**What is being asked**
Each line below must be printed again exactly.
===== Data segment =====
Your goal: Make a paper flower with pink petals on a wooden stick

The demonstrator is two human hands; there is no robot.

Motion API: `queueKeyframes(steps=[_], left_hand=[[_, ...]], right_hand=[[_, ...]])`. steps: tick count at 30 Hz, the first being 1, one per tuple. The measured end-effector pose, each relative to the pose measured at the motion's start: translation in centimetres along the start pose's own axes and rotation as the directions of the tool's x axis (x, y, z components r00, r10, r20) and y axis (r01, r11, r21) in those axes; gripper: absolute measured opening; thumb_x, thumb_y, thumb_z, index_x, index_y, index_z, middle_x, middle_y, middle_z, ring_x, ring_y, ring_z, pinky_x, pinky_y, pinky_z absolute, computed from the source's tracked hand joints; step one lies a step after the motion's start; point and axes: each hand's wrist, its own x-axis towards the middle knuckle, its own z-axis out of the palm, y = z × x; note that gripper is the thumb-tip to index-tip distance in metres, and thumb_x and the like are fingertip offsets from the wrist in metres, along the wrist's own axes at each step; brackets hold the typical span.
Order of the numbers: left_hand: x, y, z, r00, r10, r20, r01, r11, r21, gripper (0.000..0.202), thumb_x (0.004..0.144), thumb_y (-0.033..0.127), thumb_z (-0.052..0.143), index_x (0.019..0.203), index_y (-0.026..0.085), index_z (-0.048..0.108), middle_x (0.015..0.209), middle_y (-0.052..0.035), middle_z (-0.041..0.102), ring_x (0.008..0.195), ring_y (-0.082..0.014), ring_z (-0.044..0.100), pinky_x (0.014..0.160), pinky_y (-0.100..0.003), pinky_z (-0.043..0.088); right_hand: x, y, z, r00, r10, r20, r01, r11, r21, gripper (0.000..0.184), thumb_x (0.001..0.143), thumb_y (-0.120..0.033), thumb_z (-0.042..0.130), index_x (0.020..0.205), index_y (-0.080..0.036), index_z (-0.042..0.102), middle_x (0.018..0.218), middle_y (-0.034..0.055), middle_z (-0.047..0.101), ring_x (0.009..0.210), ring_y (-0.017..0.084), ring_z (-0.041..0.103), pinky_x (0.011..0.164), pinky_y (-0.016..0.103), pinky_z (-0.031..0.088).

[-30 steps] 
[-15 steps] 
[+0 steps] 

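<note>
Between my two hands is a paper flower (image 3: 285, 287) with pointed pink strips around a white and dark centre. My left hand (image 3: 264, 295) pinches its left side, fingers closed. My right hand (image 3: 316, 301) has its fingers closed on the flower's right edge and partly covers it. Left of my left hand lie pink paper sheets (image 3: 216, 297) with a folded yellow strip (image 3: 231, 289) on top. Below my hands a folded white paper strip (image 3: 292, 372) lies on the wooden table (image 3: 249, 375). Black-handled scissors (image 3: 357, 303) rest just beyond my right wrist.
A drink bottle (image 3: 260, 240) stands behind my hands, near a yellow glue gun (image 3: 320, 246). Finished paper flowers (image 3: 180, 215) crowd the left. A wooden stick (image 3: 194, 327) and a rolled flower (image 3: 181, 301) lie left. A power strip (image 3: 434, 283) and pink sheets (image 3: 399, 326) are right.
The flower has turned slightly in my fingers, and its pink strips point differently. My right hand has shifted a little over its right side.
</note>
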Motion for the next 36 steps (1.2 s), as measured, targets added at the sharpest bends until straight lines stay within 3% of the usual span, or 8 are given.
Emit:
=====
**Exercise answer**
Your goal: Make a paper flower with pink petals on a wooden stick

The demonstrator is two human hands; there is no robot.

Motion API: `queueKeyframes(steps=[_], left_hand=[[_, ...]], right_hand=[[_, ...]])`. steps: tick count at 30 Hz, the first being 1, one per tuple. The measured end-effector pose, each relative to the pose measured at the motion's start: translation in centimetres along the start pose's own axes and rotation as the directions of the tool's x axis (x, y, z components r00, r10, r20) and y axis (r01, r11, r21) in those axes; gripper: absolute measured opening; thumb_x, thumb_y, thumb_z, index_x, index_y, index_z, middle_x, middle_y, middle_z, ring_x, ring_y, ring_z, pinky_x, pinky_y, pinky_z absolute, computed from the source's tracked hand joints; step one lies a step after the motion's start; point and axes: each hand's wrist, its own x-axis towards the middle knuckle, its own z-axis out of the palm, y = z × x; note that gripper is the thumb-tip to index-tip distance in metres, and thumb_x and the like are fingertip offsets from the wrist in metres, along the wrist's own axes at each step; brackets hold the typical span.
Order of the numbers: left_hand: x, y, z, r00, r10, r20, r01, r11, r21, gripper (0.000..0.202), thumb_x (0.004..0.144), thumb_y (-0.033..0.127), thumb_z (-0.052..0.143), index_x (0.019..0.203), index_y (-0.026..0.085), index_z (-0.048..0.108), middle_x (0.015..0.209), middle_y (-0.052..0.035), middle_z (-0.041..0.102), ring_x (0.008..0.195), ring_y (-0.082..0.014), ring_z (-0.044..0.100), pinky_x (0.014..0.160), pinky_y (-0.100..0.003), pinky_z (-0.043..0.088); right_hand: x, y, z, r00, r10, r20, r01, r11, r21, gripper (0.000..0.184), thumb_x (0.001..0.143), thumb_y (-0.120..0.033), thumb_z (-0.042..0.130), index_x (0.020..0.205), index_y (-0.080..0.036), index_z (-0.042..0.102), middle_x (0.018..0.218), middle_y (-0.034..0.055), middle_z (-0.047..0.101), ring_x (0.009..0.210), ring_y (-0.017..0.084), ring_z (-0.041..0.103), pinky_x (0.011..0.164), pinky_y (-0.016..0.103), pinky_z (-0.031..0.088).

[-30 steps] 
[-15 steps] 
[+0 steps] 

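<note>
Between my two hands is a paper flower (image 3: 285, 287) with pointed pink strips around a white and dark centre. My left hand (image 3: 264, 295) pinches its left side, fingers closed. My right hand (image 3: 316, 301) has its fingers closed on the flower's right edge and partly covers it. Left of my left hand lie pink paper sheets (image 3: 216, 297) with a folded yellow strip (image 3: 231, 289) on top. Below my hands a folded white paper strip (image 3: 292, 372) lies on the wooden table (image 3: 249, 375). Black-handled scissors (image 3: 357, 303) rest just beyond my right wrist.
A drink bottle (image 3: 260, 240) stands behind my hands, near a yellow glue gun (image 3: 320, 246). Finished paper flowers (image 3: 180, 215) crowd the left. A wooden stick (image 3: 194, 327) and a rolled flower (image 3: 181, 301) lie left. A power strip (image 3: 434, 283) and pink sheets (image 3: 399, 326) are right.
The flower has turned slightly in my fingers, and its pink strips point differently. My right hand has shifted a little over its right side.
</note>
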Motion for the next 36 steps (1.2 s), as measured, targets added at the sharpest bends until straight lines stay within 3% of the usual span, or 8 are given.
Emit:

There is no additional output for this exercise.